>>

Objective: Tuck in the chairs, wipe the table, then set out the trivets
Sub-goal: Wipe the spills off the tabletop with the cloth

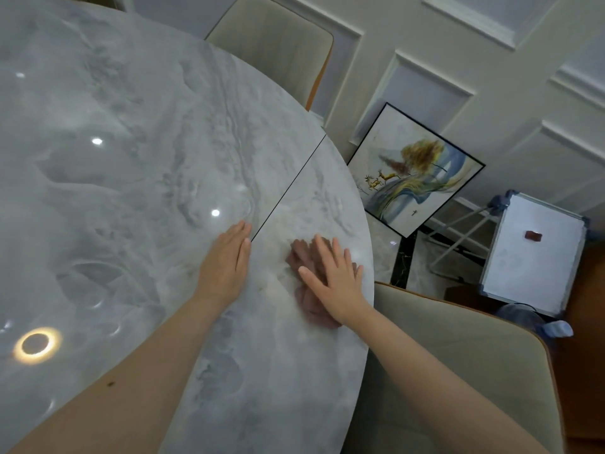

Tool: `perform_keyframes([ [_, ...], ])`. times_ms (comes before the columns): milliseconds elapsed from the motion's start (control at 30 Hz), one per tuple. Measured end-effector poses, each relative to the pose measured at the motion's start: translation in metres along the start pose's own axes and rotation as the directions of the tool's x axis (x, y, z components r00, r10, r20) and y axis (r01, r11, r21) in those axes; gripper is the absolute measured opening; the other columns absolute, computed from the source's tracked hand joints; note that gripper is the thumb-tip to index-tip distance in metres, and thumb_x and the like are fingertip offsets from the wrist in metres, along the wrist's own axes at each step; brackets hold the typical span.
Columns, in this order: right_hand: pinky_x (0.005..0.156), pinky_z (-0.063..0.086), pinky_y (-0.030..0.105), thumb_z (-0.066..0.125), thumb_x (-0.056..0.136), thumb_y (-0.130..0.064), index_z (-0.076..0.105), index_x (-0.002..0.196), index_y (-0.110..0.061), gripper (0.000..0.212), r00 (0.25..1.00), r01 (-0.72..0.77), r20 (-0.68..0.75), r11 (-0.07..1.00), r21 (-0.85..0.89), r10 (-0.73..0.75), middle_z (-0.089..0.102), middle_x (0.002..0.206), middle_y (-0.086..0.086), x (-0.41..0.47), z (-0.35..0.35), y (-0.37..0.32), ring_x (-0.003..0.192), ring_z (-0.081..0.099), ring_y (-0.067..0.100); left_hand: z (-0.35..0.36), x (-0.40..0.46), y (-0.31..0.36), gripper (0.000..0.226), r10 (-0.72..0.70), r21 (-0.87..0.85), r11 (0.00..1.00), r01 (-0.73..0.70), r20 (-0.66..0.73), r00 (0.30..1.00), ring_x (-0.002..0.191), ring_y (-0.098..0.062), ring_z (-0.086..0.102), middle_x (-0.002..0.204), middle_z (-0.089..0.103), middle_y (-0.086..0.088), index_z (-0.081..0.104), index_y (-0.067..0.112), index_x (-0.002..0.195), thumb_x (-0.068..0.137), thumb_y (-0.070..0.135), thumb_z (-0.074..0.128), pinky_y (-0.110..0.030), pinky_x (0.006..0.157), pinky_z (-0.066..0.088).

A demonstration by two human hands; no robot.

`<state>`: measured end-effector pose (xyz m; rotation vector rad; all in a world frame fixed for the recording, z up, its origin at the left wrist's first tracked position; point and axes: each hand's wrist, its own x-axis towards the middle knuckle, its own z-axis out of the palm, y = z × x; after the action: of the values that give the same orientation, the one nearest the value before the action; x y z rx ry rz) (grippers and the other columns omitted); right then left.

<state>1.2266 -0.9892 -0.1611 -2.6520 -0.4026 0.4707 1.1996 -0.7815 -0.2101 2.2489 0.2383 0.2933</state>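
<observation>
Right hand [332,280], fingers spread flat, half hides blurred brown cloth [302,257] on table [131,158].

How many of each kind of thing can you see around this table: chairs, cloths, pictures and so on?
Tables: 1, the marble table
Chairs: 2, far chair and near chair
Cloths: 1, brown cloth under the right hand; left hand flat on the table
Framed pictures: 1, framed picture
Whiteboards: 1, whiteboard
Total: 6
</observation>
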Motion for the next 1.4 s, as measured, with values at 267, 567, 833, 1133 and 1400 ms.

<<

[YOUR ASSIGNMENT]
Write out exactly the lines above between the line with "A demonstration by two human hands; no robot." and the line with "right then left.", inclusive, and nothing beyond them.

[PROBLEM SOLUTION]
A demonstration by two human hands; no robot.

`<state>`: measured end-effector pose (xyz m; rotation vector rad; all in a world frame fixed for the recording, z up, its origin at the left wrist's first tracked position; point and axes: each hand's wrist, its own x-axis towards the middle knuckle, its own z-axis out of the palm, y = z × x; after the action: of the values that give the same orientation, the one nearest the value before the action; x y z rx ry rz) (grippers and the other columns omitted); right then left.

The output contains nothing more.